These transformations in Augustine's thought corresponded to his journey as a teacher of oratory northward from Carthage to Rome and from Rome to Milan, where, under the influence of his mother, who had followed him, he began to listen to the preaching of the former imperial governor turned bishop, St. Ambrose of Milan (339–97), someone who was not only a political giant within the empire, but also, like himself, classically educated and capable of explaining difficult Old Testament passages in an intellectually satisfying way. After a famous conversion experience, involving the reading of Romans 13:13–14, described in his Confessions, he decided to end his relationship to his common law wife with whom he now had a adolescent son, Adeodatus, and, with his son, to enter the catholic Church. He returned to N. Africa, where he intended to live as a monk, but he was eventually compelled to become a priest and, later, bishop. As bishop, he functioned as the leading spokesperson for the bishops of N. Africa.


Augustine's intellectual endeavors as a Catholic came in roughly three overlapping periods of polemic: first, against the Manichess; second, against the Donatists; and third, against the Pelagians and the remaining pagans. The Donatists were a Christian sect in N. Africa, much like the catholics, who had broken with the catholic communion over the question of how to treat Christians who had fallen away during the pagan imperial persecutions. Augustine's controversy with the Donatists was eventually caught up with such topics as the possibility of rebaptism, the role of priests in the administration of the sacraments, the universality of the Church, and the possibility of state coercion in Church affairs. 

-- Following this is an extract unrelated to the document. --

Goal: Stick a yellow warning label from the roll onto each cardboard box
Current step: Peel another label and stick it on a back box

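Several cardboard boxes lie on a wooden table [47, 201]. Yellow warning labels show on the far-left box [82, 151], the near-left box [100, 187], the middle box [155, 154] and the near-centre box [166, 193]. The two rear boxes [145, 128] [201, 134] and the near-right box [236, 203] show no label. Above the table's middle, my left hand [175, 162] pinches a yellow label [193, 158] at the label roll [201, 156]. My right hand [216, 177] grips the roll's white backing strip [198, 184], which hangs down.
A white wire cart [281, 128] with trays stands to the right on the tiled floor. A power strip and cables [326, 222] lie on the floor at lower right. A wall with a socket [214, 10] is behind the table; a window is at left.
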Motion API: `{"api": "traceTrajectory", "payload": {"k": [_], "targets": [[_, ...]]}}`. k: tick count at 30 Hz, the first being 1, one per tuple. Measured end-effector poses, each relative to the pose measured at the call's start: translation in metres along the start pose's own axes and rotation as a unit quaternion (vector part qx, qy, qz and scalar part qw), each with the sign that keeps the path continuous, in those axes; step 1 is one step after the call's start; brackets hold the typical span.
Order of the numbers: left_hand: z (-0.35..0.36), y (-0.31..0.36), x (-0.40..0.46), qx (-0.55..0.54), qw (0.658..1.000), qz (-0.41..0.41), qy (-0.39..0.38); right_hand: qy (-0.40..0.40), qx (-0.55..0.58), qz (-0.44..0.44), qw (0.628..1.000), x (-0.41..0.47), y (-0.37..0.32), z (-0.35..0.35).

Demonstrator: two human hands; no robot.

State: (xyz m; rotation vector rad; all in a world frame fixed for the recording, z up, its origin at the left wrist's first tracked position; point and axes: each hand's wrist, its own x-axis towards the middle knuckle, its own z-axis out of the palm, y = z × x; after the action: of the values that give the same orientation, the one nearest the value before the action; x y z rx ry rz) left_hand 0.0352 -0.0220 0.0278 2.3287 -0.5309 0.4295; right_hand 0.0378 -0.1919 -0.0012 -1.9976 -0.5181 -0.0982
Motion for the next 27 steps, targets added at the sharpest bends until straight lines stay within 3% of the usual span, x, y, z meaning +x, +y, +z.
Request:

Pelagianism is a loosely defined movement within Christianity associated with the British spiritual master, Pelagius (354–418), popular among the Roman, Christian aristocracy, who came to N. Africa as a refugee after the Visigothic sack of Rome in 410. Though it is difficult to identify a single common body of doctrine among the Pelagians, the debate between them and Augustine, which ended up involving thinkers from across the empire, including two bishops of Rome, centered on questions of grace, free will, original sin, the purpose of baptism, and the possibility of sinlessness. The Pelagians insisted on the possibility of sinlessness through human free will and were somewhat vague about the role of grace in human sinlessness and the reason for the possibility of infant baptism. Augustine insisted on the necessity of grace for upright action and on the necessity of infant baptism to counteract the transmission of Adam's sin by sexual reproduction.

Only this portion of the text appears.